→ Instructions to follow
Exactly as they appear, restate the lines of the material, from the first through the one containing "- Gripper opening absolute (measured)".

→ The data
Content starts

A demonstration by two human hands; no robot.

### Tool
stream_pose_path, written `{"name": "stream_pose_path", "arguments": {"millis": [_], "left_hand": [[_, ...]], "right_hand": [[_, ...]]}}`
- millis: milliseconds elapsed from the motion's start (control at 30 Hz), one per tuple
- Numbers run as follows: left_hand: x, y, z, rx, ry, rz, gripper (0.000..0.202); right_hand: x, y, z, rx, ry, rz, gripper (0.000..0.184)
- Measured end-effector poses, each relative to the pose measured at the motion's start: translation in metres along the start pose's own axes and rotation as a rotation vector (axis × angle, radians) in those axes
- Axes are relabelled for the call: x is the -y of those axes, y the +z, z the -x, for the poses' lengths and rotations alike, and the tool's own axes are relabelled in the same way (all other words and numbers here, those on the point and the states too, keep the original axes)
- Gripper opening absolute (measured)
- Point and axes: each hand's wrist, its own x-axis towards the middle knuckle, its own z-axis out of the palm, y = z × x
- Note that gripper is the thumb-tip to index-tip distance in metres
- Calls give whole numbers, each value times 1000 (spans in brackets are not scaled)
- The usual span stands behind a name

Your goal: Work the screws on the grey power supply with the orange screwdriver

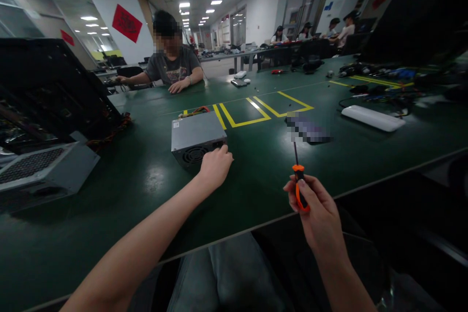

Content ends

→ Answer space
A demonstration by two human hands; no robot.

### Tool
stream_pose_path, written `{"name": "stream_pose_path", "arguments": {"millis": [_], "left_hand": [[_, ...]], "right_hand": [[_, ...]]}}`
- millis: milliseconds elapsed from the motion's start (control at 30 Hz), one per tuple
- Numbers run as follows: left_hand: x, y, z, rx, ry, rz, gripper (0.000..0.202); right_hand: x, y, z, rx, ry, rz, gripper (0.000..0.184)
- Measured end-effector poses, each relative to the pose measured at the motion's start: translation in metres along the start pose's own axes and rotation as a rotation vector (axis × angle, radians) in those axes
- Axes are relabelled for the call: x is the -y of those axes, y the +z, z the -x, for the poses' lengths and rotations alike, and the tool's own axes are relabelled in the same way (all other words and numbers here, those on the point and the states too, keep the original axes)
- Gripper opening absolute (measured)

There is nothing more to add to this answer.